What is required:
Each entry must be restated word for word, with nothing omitted.
Start of Dataset entries
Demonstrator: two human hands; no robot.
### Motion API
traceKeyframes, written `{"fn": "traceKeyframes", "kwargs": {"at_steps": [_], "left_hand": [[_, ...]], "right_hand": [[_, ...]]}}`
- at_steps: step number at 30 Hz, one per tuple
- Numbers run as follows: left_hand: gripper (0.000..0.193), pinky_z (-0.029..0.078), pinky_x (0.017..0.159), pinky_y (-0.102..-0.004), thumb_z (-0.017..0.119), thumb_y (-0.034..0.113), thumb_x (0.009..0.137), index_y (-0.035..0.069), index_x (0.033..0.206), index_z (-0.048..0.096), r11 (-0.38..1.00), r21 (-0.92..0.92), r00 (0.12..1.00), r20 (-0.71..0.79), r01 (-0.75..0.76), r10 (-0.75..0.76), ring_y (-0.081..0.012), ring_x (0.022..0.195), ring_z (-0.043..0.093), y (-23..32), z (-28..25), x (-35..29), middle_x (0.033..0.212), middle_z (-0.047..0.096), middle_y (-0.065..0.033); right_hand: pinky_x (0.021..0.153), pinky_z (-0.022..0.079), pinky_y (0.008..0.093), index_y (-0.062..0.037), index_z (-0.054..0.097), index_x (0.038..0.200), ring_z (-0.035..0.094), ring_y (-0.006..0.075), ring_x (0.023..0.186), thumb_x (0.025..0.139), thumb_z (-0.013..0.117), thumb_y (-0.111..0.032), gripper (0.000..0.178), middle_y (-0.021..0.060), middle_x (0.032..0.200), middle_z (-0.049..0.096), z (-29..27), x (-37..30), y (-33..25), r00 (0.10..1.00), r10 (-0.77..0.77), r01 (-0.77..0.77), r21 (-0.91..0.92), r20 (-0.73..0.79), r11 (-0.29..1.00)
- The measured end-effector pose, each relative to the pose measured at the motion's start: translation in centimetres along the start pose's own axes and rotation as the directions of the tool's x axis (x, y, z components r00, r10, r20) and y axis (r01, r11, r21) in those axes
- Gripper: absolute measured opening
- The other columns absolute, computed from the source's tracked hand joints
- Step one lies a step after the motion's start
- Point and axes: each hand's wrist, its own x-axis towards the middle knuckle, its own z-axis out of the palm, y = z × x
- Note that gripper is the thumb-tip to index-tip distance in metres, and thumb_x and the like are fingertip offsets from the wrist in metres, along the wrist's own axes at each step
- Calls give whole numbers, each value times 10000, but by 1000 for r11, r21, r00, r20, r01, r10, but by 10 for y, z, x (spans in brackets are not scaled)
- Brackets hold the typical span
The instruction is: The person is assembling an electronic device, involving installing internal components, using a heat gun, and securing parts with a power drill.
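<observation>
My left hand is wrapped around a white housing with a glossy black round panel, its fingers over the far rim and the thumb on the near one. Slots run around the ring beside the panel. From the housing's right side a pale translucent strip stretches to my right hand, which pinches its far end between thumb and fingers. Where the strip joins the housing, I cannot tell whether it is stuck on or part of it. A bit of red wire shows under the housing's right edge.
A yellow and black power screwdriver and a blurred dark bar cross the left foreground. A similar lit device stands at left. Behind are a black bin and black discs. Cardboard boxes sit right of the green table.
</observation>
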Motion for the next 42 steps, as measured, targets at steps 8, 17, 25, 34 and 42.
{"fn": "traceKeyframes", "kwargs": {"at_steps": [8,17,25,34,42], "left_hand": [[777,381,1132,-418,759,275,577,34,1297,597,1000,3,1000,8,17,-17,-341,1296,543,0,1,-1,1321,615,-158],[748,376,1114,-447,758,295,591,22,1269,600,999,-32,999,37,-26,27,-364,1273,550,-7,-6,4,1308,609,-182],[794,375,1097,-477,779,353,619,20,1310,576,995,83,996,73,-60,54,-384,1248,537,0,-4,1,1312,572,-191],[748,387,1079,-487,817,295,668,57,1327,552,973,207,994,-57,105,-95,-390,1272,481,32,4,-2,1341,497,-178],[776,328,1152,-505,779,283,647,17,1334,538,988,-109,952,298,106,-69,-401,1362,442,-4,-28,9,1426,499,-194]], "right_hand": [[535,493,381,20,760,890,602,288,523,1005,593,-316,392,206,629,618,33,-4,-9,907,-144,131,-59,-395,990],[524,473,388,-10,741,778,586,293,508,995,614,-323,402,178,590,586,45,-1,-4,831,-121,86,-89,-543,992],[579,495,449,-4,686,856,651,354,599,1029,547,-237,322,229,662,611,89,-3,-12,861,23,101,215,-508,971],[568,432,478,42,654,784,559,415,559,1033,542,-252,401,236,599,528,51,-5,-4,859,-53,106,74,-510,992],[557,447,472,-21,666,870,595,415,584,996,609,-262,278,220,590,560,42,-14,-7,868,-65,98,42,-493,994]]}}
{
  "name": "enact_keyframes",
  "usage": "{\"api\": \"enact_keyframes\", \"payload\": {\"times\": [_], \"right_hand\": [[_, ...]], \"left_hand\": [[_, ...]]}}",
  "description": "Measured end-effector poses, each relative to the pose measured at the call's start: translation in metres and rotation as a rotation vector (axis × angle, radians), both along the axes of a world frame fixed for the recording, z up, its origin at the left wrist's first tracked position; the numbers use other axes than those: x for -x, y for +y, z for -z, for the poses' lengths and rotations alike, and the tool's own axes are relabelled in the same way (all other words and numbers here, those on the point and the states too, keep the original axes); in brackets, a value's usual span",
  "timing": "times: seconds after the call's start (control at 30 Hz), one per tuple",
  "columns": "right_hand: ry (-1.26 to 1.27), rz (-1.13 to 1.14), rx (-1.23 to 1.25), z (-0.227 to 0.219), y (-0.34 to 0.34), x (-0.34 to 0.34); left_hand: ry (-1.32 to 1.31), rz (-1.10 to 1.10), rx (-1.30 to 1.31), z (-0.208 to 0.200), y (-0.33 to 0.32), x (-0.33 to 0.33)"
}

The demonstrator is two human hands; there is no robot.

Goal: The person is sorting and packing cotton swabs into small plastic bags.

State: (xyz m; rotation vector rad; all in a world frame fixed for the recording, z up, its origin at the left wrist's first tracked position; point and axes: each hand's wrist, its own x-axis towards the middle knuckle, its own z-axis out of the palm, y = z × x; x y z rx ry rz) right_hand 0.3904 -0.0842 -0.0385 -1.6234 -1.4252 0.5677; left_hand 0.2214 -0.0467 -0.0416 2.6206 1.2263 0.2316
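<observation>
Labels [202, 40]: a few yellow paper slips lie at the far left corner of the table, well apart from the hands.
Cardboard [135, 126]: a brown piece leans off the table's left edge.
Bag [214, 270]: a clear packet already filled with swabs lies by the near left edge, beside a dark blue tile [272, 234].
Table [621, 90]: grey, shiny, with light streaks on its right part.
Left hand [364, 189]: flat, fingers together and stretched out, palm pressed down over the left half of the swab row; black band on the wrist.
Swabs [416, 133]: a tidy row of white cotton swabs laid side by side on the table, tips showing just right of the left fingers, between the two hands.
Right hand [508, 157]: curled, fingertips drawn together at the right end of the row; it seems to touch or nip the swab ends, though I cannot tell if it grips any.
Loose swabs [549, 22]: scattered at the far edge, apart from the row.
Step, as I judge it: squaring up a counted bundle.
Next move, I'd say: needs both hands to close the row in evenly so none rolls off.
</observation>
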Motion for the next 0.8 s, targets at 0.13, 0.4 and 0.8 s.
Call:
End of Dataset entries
Response to this task:
Demonstrator: two human hands; no robot.
### Motion API
traceKeyframes, written `{"fn": "traceKeyframes", "kwargs": {"at_steps": [_], "left_hand": [[_, ...]], "right_hand": [[_, ...]]}}`
- at_steps: step number at 30 Hz, one per tuple
- Numbers run as follows: left_hand: gripper (0.000..0.193), pinky_z (-0.029..0.078), pinky_x (0.017..0.159), pinky_y (-0.102..-0.004), thumb_z (-0.017..0.119), thumb_y (-0.034..0.113), thumb_x (0.009..0.137), index_y (-0.035..0.069), index_x (0.033..0.206), index_z (-0.048..0.096), r11 (-0.38..1.00), r21 (-0.92..0.92), r00 (0.12..1.00), r20 (-0.71..0.79), r01 (-0.75..0.76), r10 (-0.75..0.76), ring_y (-0.081..0.012), ring_x (0.022..0.195), ring_z (-0.043..0.093), y (-23..32), z (-28..25), x (-35..29), middle_x (0.033..0.212), middle_z (-0.047..0.096), middle_y (-0.065..0.033); right_hand: pinky_x (0.021..0.153), pinky_z (-0.022..0.079), pinky_y (0.008..0.093), index_y (-0.062..0.037), index_z (-0.054..0.097), index_x (0.038..0.200), ring_z (-0.035..0.094), ring_y (-0.006..0.075), ring_x (0.023..0.186), thumb_x (0.025..0.139), thumb_z (-0.013..0.117), thumb_y (-0.111..0.032), gripper (0.000..0.178), middle_y (-0.021..0.060), middle_x (0.032..0.200), middle_z (-0.049..0.096), z (-29..27), x (-37..30), y (-33..25), r00 (0.10..1.00), r10 (-0.77..0.77), r01 (-0.77..0.77), r21 (-0.91..0.92), r20 (-0.73..0.79), r11 (-0.29..1.00)
- The measured end-effector pose, each relative to the pose measured at the motion's start: translation in centimetres along the start pose's own axes and rotation as the directions of the tool's x axis (x, y, z components r00, r10, r20) and y axis (r01, r11, r21) in those axes
- Gripper: absolute measured opening
- The other columns absolute, computed from the source's tracked hand joints
- Step one lies a step after the motion's start
- Point and axes: each hand's wrist, its own x-axis towards the middle knuckle, its own z-axis out of the palm, y = z × x
- Note that gripper is the thumb-tip to index-tip distance in metres, and thumb_x and the like are fingertip offsets from the wrist in metres, along the wrist's own axes at each step
- Calls give whole numbers, each value times 10000, but by 1000 for r11, r21, r00, r20, r01, r10, but by 10 for y, z, x (spans in brackets are not scaled)
- Brackets hold the typical span
The instruction is: The person is assembling an electronic device, involving installing internal components, using a heat gun, and securing parts with a power drill.
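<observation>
My left hand is wrapped around a white housing with a glossy black round panel, its fingers over the far rim and the thumb on the near one. Slots run around the ring beside the panel. From the housing's right side a pale translucent strip stretches to my right hand, which pinches its far end between thumb and fingers. Where the strip joins the housing, I cannot tell whether it is stuck on or part of it. A bit of red wire shows under the housing's right edge.
A yellow and black power screwdriver and a blurred dark bar cross the left foreground. A similar lit device stands at left. Behind are a black bin and black discs. Cardboard boxes sit right of the green table.
</observation>
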Motion for the next 42 steps, as measured, targets at steps 8, 17, 25, 34 and 42.
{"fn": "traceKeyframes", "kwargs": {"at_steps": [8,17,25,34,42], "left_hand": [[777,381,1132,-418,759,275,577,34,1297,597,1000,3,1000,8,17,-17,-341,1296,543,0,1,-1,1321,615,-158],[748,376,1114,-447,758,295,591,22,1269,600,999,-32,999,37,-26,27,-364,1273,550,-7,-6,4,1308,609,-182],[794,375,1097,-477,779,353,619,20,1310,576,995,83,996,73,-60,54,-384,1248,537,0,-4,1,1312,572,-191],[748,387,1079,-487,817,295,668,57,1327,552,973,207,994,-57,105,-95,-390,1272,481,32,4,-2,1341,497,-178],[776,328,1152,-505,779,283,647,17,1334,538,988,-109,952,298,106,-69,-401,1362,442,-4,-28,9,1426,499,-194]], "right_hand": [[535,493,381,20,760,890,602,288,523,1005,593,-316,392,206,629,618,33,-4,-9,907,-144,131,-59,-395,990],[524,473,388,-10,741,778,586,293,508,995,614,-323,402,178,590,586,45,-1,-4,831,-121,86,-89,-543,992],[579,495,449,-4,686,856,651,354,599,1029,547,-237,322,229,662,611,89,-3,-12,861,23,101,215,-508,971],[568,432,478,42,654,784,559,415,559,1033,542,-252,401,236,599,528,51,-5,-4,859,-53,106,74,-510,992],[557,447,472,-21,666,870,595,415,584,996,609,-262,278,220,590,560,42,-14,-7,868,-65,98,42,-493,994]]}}
{
  "name": "enact_keyframes",
  "usage": "{\"api\": \"enact_keyframes\", \"payload\": {\"times\": [_], \"right_hand\": [[_, ...]], \"left_hand\": [[_, ...]]}}",
  "description": "Measured end-effector poses, each relative to the pose measured at the call's start: translation in metres and rotation as a rotation vector (axis × angle, radians), both along the axes of a world frame fixed for the recording, z up, its origin at the left wrist's first tracked position; the numbers use other axes than those: x for -x, y for +y, z for -z, for the poses' lengths and rotations alike, and the tool's own axes are relabelled in the same way (all other words and numbers here, those on the point and the states too, keep the original axes); in brackets, a value's usual span",
  "timing": "times: seconds after the call's start (control at 30 Hz), one per tuple",
  "columns": "right_hand: ry (-1.26 to 1.27), rz (-1.13 to 1.14), rx (-1.23 to 1.25), z (-0.227 to 0.219), y (-0.34 to 0.34), x (-0.34 to 0.34); left_hand: ry (-1.32 to 1.31), rz (-1.10 to 1.10), rx (-1.30 to 1.31), z (-0.208 to 0.200), y (-0.33 to 0.32), x (-0.33 to 0.33)"
}

The demonstrator is two human hands; there is no robot.

Goal: The person is sorting and packing cotton swabs into small plastic bags.

State: (xyz m; rotation vector rad; all in a world frame fixed for the recording, z up, its origin at the left wrist's first tracked position; point and axes: each hand's wrist, its own x-axis towards the middle knuckle, its own z-axis out of the palm, y = z × x; x y z rx ry rz) right_hand 0.3904 -0.0842 -0.0385 -1.6234 -1.4252 0.5677; left_hand 0.2214 -0.0467 -0.0416 2.6206 1.2263 0.2316
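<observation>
Labels [202, 40]: a few yellow paper slips lie at the far left corner of the table, well apart from the hands.
Cardboard [135, 126]: a brown piece leans off the table's left edge.
Bag [214, 270]: a clear packet already filled with swabs lies by the near left edge, beside a dark blue tile [272, 234].
Table [621, 90]: grey, shiny, with light streaks on its right part.
Left hand [364, 189]: flat, fingers together and stretched out, palm pressed down over the left half of the swab row; black band on the wrist.
Swabs [416, 133]: a tidy row of white cotton swabs laid side by side on the table, tips showing just right of the left fingers, between the two hands.
Right hand [508, 157]: curled, fingertips drawn together at the right end of the row; it seems to touch or nip the swab ends, though I cannot tell if it grips any.
Loose swabs [549, 22]: scattered at the far edge, apart from the row.
Step, as I judge it: squaring up a counted bundle.
Next move, I'd say: needs both hands to close the row in evenly so none rolls off.
</observation>
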Motion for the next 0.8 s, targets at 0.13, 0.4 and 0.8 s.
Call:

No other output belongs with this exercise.